● Task objective: Given the entries that follow, write out exactly the lines starting at the one containing "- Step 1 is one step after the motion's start" and ending at the one containing "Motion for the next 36", both ends included, and only those.

Stored records:

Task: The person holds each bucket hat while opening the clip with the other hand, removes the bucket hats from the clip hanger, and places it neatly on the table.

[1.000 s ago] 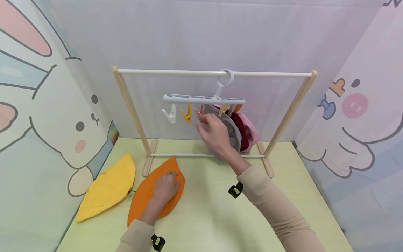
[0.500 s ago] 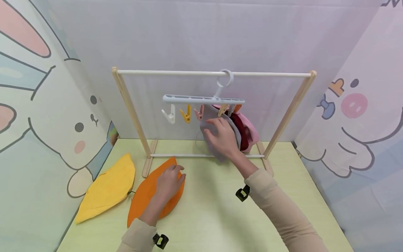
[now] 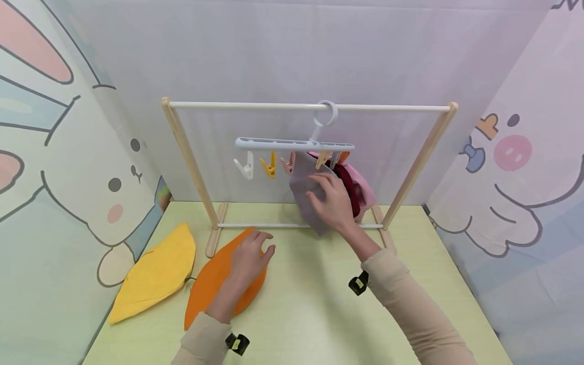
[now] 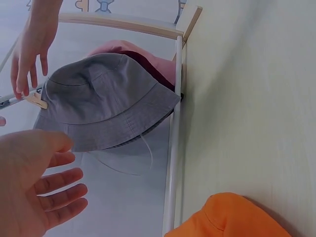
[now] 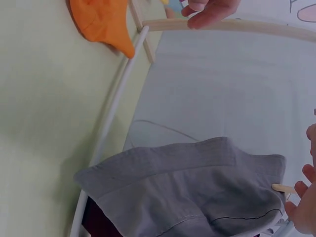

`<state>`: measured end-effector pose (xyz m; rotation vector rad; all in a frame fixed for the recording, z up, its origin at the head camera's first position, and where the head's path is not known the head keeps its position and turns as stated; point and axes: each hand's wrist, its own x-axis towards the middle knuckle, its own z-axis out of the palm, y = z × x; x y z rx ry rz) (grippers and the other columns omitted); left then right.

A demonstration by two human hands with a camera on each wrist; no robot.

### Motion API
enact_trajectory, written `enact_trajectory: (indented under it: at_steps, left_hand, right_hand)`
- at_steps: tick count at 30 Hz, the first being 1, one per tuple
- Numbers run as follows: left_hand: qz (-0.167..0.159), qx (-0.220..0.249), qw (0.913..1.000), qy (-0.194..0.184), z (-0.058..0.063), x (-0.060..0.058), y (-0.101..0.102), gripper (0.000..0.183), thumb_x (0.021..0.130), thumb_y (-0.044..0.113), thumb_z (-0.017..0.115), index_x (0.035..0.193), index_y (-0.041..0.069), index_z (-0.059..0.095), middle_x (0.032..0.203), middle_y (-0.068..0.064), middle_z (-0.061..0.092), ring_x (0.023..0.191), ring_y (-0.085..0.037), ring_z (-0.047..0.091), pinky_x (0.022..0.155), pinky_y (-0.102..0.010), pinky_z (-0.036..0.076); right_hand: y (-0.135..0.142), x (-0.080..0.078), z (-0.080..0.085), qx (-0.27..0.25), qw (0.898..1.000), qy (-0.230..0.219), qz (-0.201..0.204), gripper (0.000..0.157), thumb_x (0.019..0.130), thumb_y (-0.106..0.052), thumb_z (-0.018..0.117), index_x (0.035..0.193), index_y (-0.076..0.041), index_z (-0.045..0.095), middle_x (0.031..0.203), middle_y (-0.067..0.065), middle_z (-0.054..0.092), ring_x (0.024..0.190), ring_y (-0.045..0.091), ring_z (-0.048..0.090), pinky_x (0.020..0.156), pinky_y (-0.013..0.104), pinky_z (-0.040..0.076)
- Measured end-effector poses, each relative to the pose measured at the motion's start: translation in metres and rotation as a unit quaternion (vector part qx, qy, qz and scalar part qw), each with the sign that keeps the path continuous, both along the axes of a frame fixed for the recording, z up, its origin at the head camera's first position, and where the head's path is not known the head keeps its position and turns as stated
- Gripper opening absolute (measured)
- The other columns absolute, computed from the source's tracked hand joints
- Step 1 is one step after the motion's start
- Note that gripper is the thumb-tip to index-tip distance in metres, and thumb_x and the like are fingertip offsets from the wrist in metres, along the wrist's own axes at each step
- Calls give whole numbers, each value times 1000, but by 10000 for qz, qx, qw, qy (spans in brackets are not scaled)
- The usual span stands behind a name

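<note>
Hats: gray hat [image 3: 301, 188] clipped to hanger [image 3: 274, 145]; orange hat [image 3: 207, 289] on table [image 3: 296, 309]
Hands: left hand [image 3: 248, 257], right hand [image 3: 334, 204] loosely spread, empty
Risk: right hand catching gray hat could unclip it

We saw the right hand [image 3: 332, 203] draw back from the pink clip [image 3: 289, 163] under the middle of the hanger [image 3: 274, 145] and slip lower, to below the hanger's right half. That bared the pink clip and left more of the gray hat [image 3: 303, 185] in sight beneath the hanger. We also saw the left hand [image 3: 248, 258] shift closer to the hanger from below, its fingers spreading until they reached past the orange hat's [image 3: 210, 289] edge.
</note>
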<state>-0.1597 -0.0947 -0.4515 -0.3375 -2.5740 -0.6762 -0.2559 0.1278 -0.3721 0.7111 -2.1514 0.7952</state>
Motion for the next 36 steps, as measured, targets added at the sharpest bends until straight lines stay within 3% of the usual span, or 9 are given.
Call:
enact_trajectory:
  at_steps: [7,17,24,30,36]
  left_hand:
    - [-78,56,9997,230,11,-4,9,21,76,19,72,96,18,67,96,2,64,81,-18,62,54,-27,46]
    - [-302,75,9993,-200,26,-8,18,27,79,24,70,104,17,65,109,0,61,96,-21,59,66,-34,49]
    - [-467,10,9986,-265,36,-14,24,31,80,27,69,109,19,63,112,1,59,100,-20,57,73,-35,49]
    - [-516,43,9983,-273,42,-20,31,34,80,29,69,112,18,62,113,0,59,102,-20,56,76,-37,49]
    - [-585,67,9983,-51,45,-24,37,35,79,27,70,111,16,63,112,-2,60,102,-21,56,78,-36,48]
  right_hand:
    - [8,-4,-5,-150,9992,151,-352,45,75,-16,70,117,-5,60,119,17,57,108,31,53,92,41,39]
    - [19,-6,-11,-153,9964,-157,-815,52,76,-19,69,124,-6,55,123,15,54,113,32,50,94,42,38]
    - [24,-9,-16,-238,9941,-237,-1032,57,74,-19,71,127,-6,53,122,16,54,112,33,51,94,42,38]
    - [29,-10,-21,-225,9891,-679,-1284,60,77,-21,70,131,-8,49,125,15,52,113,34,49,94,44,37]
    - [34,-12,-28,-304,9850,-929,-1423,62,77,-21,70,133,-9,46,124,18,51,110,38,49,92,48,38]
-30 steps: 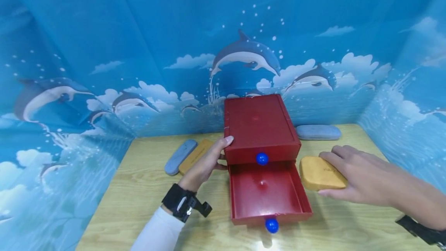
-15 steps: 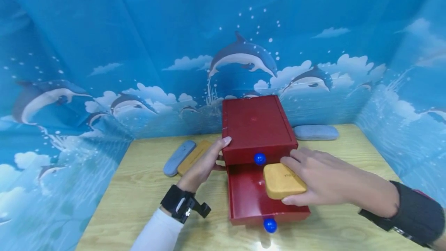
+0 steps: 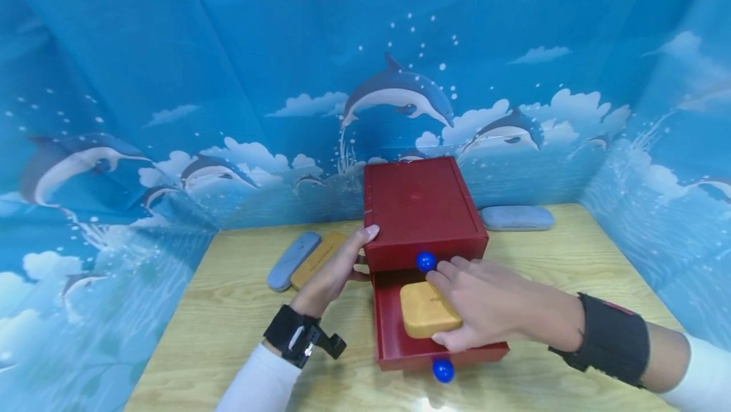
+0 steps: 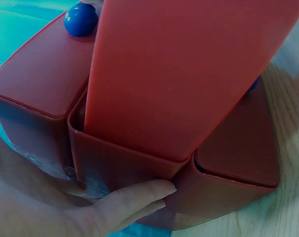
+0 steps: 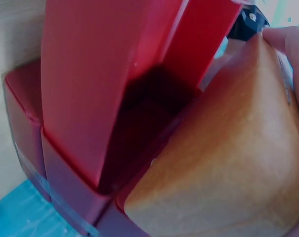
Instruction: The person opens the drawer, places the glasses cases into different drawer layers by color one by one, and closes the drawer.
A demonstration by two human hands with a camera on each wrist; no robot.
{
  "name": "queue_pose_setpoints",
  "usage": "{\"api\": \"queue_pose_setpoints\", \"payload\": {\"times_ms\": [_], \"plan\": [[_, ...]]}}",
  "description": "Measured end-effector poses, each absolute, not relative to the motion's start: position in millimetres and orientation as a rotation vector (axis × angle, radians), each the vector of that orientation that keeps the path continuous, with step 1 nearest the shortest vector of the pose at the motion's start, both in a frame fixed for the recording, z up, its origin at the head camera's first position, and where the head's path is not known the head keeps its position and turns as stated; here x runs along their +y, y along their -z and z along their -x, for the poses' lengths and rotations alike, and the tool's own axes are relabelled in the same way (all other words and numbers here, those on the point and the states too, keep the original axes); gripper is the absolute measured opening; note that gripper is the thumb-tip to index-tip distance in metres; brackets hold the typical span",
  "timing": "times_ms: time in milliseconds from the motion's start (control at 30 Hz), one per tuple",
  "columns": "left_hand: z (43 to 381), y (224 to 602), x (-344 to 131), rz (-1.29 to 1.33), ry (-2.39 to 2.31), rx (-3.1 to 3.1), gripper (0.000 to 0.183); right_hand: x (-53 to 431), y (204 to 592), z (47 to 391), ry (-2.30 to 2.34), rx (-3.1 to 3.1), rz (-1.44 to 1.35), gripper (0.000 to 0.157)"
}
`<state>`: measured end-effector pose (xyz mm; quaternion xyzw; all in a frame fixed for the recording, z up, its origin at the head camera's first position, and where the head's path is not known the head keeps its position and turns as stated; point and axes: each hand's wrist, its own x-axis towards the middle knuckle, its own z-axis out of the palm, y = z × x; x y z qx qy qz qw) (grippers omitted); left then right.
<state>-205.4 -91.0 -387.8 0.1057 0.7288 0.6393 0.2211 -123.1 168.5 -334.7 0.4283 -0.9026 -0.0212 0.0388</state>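
A red drawer cabinet (image 3: 422,206) with blue ball knobs stands on the table. Its middle drawer (image 3: 391,339) is pulled out. Over that drawer, my right hand (image 3: 485,301) grips a yellow case (image 3: 425,310) with small dark lettering, fingers on the far side and thumb on the near side. The right wrist view shows the case (image 5: 228,148) large beside the drawer; whether it touches the drawer floor I cannot tell. My left hand (image 3: 337,263) rests against the cabinet's left side, thumb at the top edge. In the left wrist view, straight fingers (image 4: 139,195) touch the side wall.
Left of the cabinet lie a grey-blue oblong case (image 3: 294,261) and a flat yellow case (image 3: 320,259), partly behind the left hand. Another grey-blue case (image 3: 516,218) lies at the back right. A dolphin-print curtain (image 3: 257,82) hangs behind the wooden table (image 3: 200,336).
My right hand has carried the yellow case leftward from beside the cabinet to over the pulled-out drawer, and slightly lower. My left hand has kept its place on the cabinet.
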Motion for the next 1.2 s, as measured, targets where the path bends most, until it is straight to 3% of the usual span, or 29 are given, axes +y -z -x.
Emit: {"api": "queue_pose_setpoints", "payload": {"times_ms": [267, 900, 1200], "plan": [[205, 388, -92, -0.289, -1.754, 2.022, 0.071, 158, 344, 126, -0.013, -2.889, -1.333, 0.087], [206, 390, -91, -0.299, -1.768, 2.031, 0.068, 148, 371, 136, -0.018, -2.754, -1.425, 0.079], [205, 389, -92, -0.301, -1.785, 2.010, 0.070, 143, 387, 142, 0.022, -2.863, -1.337, 0.080]]}}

● Solution to this task:
- Step 1 is one step after the motion's start
- Note that gripper is the thumb-tip to index-tip distance in metres, and thumb_x and the like are fingertip offsets from the wrist in metres, along the wrist's own axes at each step
- Calls give whole numbers, each value times 1000, but by 10000 for qz, qx, qw, qy (spans in brackets are not scaled)
- The usual span stands behind a name

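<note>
Hats: gray hat [image 3: 301, 188] clipped to hanger [image 3: 274, 145]; orange hat [image 3: 207, 289] on table [image 3: 296, 309]
Hands: left hand [image 3: 248, 257], right hand [image 3: 334, 204] loosely spread, empty
Risk: right hand catching gray hat could unclip it

We saw the right hand [image 3: 332, 203] draw back from the pink clip [image 3: 289, 163] under the middle of the hanger [image 3: 274, 145] and slip lower, to below the hanger's right half. That bared the pink clip and left more of the gray hat [image 3: 303, 185] in sight beneath the hanger. We also saw the left hand [image 3: 248, 258] shift closer to the hanger from below, its fingers spreading until they reached past the orange hat's [image 3: 210, 289] edge.
</note>
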<state>-0.1597 -0.0947 -0.4515 -0.3375 -2.5740 -0.6762 -0.2559 0.1278 -0.3721 0.7111 -2.1514 0.7952</state>
Motion for the next 36 steps, as measured, targets added at the sharpest bends until straight lines stay within 3% of the usual span, or 9 are given.

The response is now finished.